1973 - The trip in the mv Oostkerk

My first voyage in 1973 was bound for the Persian Gulf, which at the time hadn't yet been devastated by a bloody revolution and three wars in succession. We departed from Rotterdam, sailing to Hamburg and London before setting off to South Africa. The Suez Canal had been closed due to war damage since 1968, so we had to circumnavigate all of Africa. Read on...

1976 - Six months in a tramp

Shortly after Christmas 1975 I was sent to relieve the third Mate of the mv Amstelpark, which at that time was in the port of Gdansk in Poland.
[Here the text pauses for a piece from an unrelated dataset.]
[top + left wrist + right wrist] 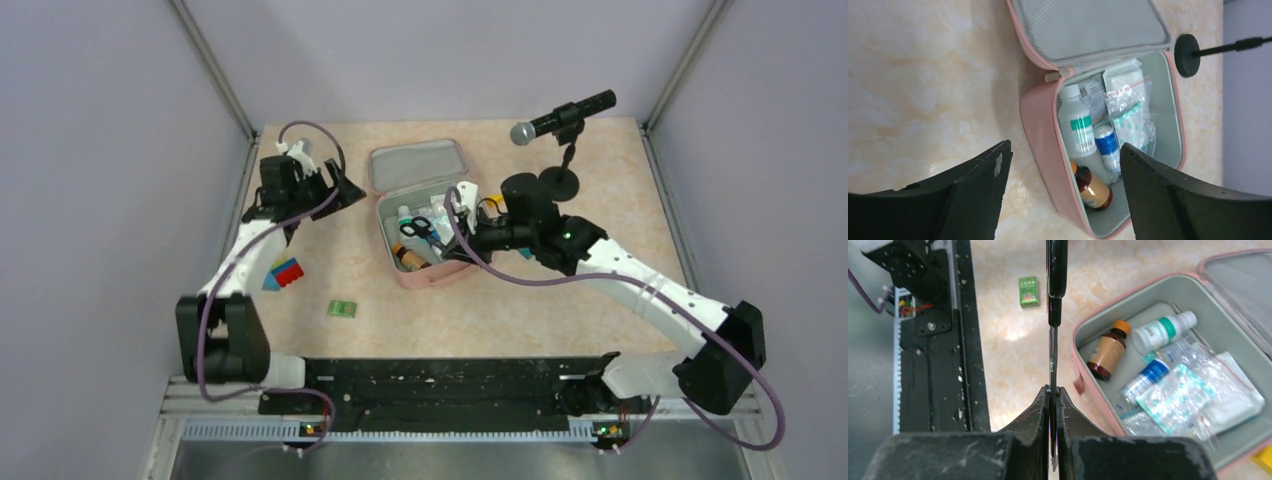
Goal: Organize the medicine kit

They had warned me about sailing in a bulkcarrier, so I prepared for a long, boring journey without much chance of seeing anything interesting. In the bottom of my suitcase I packed a hobby box (I still build model trains as a hobby today, 45 years on), which turned out to be a great idea, because boredom almost drove us to our wits' end. Read on...

More sea passages to follow...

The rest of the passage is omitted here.